• Data below

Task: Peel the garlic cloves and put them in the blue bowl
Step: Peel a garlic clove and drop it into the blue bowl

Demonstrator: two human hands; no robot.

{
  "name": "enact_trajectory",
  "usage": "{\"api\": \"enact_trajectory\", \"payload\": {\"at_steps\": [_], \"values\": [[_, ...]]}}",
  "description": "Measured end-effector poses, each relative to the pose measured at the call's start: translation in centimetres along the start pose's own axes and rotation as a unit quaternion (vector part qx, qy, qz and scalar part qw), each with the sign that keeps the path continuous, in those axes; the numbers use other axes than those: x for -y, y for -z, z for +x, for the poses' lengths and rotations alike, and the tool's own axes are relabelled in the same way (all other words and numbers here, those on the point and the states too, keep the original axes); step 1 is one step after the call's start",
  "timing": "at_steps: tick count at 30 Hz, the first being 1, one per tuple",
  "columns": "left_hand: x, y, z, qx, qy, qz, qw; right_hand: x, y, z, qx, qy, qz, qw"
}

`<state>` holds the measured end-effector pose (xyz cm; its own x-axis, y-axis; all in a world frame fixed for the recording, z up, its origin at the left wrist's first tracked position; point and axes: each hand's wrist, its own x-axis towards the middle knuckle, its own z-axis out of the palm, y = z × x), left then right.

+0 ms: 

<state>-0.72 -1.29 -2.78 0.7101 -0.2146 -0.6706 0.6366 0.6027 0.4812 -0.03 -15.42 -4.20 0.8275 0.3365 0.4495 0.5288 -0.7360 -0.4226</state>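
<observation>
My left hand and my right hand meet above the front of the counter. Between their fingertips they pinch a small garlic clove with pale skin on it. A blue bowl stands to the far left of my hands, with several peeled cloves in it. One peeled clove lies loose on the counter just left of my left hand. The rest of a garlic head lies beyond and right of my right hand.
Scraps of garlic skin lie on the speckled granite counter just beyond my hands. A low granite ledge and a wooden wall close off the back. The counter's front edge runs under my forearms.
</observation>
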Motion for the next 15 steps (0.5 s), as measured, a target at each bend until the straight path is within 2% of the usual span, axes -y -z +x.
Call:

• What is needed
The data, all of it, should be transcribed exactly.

• Result
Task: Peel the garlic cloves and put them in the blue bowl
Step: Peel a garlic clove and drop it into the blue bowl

Demonstrator: two human hands; no robot.

{
  "name": "enact_trajectory",
  "usage": "{\"api\": \"enact_trajectory\", \"payload\": {\"at_steps\": [_], \"values\": [[_, ...]]}}",
  "description": "Measured end-effector poses, each relative to the pose measured at the call's start: translation in centimetres along the start pose's own axes and rotation as a unit quaternion (vector part qx, qy, qz and scalar part qw), each with the sign that keeps the path continuous, in those axes; the numbers use other axes than those: x for -y, y for -z, z for +x, for the poses' lengths and rotations alike, and the tool's own axes are relabelled in the same way (all other words and numbers here, those on the point and the states too, keep the original axes); step 1 is one step after the call's start",
  "timing": "at_steps: tick count at 30 Hz, the first being 1, one per tuple",
  "columns": "left_hand: x, y, z, qx, qy, qz, qw; right_hand: x, y, z, qx, qy, qz, qw"
}

`<state>` holds the measured end-effector pose (xyz cm; its own x-axis, y-axis; all in a world frame fixed for the recording, z up, its origin at the left wrist's first tracked position; point and axes: each hand's wrist, its own x-axis towards the middle knuckle, its own z-axis out of the palm, y = z × x), left then right.

+0 ms: 

<state>-0.72 -1.29 -2.78 0.7101 -0.2146 -0.6706 0.6366 0.6027 0.4812 -0.03 -15.42 -4.20 0.8275 0.3365 0.4495 0.5288 -0.7360 -0.4226</state>
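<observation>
My left hand and my right hand meet above the front of the counter. Between their fingertips they pinch a small garlic clove with pale skin on it. A blue bowl stands to the far left of my hands, with several peeled cloves in it. One peeled clove lies loose on the counter just left of my left hand. The rest of a garlic head lies beyond and right of my right hand.
Scraps of garlic skin lie on the speckled granite counter just beyond my hands. A low granite ledge and a wooden wall close off the back. The counter's front edge runs under my forearms.
</observation>
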Motion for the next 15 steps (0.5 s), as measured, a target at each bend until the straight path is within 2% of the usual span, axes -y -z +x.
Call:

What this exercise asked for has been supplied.